HomeNewsAnalysisNarco's Capture Highlights Shifting Alliances Among Colombian Gangs
ANALYSIS

Narco's Capture Highlights Shifting Alliances Among Colombian Gangs

COLOMBIA / 25 SEP 2012 BY ELYSSA PACHICO EN

The arrest of a leader of Colombian gang the Paisas reveals the fast-changing dynamics of the drug conflict, in which gangs change names and sides constantly in the shifting world of narcotics trafficking.

Police announced the arrest of German Bustos Alarcon, alias “El Puma,” one of the most wanted criminals in Colombia’s Antioquia province, who had a 250 million peso (about $140,000) reward on his head. In 2011, he was indicted by a US court in the Southern District of Florida for drug trafficking, alongside powerful figures like Diego Perez Henao, the now-captured leader of the Rastrojos. This was part of the first set of indictments issued by the only prosecution unit set up in the United States to target the Colombian drug trafficking groups known as “criminal bands” (bandas criminales - BACRIM).

Puma was arrested in the subregion known as Bajo Cauca, the center of the Paisas’ operations, and one of the areas most hotly contested by Colombia’s organized criminal groups. Much of the area was once controlled by factions of paramilitary umbrella group the United Self-Defense Forces of Colombia (AUC). But after the AUC officially demobilized in 2006, Bajo Cauca turned into a battleground between groups made up former paramilitary fighters, which the government has labeled BACRIMs. Almost all of Colombia’s BACRIMs -- the Urabeños, the Rastrojos, the Paisas, and to some extent the Oficina de Envigado -- have a presence in Bajo Cauca.

InSight Crime Analysis

In many ways, Puma is representative of the kind of criminal actor now driving Colombia’s conflict. He was able to work uninterrupted for generations of Colombian criminal groups, changing his allegiances many times.

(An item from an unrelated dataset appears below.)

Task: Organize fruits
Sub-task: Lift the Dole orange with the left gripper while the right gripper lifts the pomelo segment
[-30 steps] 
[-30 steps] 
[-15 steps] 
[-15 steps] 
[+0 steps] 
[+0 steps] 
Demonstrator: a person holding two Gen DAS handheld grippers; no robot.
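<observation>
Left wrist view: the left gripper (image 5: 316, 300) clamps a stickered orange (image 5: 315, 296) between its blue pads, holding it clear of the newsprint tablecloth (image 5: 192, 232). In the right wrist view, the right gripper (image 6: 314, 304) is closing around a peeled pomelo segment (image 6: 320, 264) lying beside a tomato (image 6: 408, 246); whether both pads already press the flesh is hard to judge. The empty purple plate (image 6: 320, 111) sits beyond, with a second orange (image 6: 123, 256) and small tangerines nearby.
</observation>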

Puma started out as a mid-level commander in the AUC’s Mineros Bloc, under the command of paramilitary leader Ramiro “Cuco” Vanoy. He was among the 2,789 paramilitaries who demobilized from this bloc in January 2006.

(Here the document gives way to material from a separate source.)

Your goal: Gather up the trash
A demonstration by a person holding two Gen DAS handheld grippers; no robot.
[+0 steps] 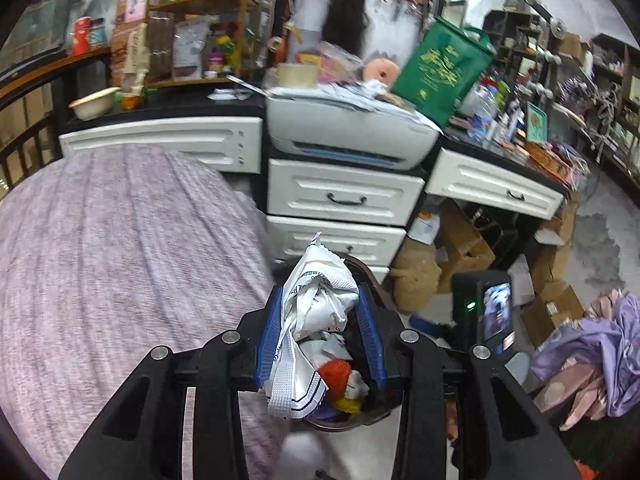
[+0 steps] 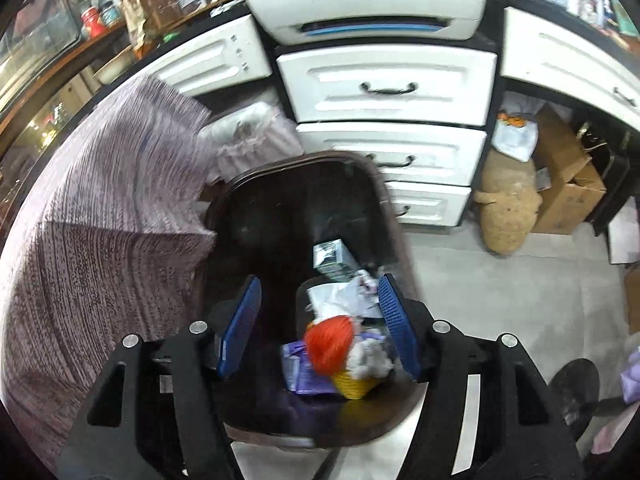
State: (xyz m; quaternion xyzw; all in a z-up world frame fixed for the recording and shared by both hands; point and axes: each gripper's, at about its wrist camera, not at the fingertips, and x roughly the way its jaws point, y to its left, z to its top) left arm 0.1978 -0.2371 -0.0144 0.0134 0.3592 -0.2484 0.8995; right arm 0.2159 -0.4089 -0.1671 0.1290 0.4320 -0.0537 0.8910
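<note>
L gripper [image 1: 320, 332] is clenched on a crumpled white wrapper [image 1: 316, 304], held above the dark bin [image 2: 292, 208] on the floor btwn the bed w/ purple cover [image 1: 100, 248] and the white drawers [image 2: 388, 88]. R gripper [image 2: 320, 324] hangs over the bin mouth, fingers apart, nothing btwn them. In the bin: orange ball-like lump [image 2: 330, 344], yellow piece [image 2: 354, 386], purple packet [image 2: 300, 372], white paper [image 2: 340, 296], small silvery box [image 2: 332, 256].

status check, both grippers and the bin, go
Left gripper shut on white wrapper, above bin. Right gripper open, empty, over bin. Nothing blocking the drop.
</note>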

But like hundreds of other mid-level paramilitary commanders who went through the motions of demobilization, only to establish new criminal organizations under different names, Puma never truly left the drug trade. Along with other former members of the Mineros Bloc, he enlisted in the Paisas, an organization dedicated to trafficking cocaine through Bajo Cauca. This recycling of former AUC members into the BACRIMs is one of the main drivers of Colombia's drug conflict. 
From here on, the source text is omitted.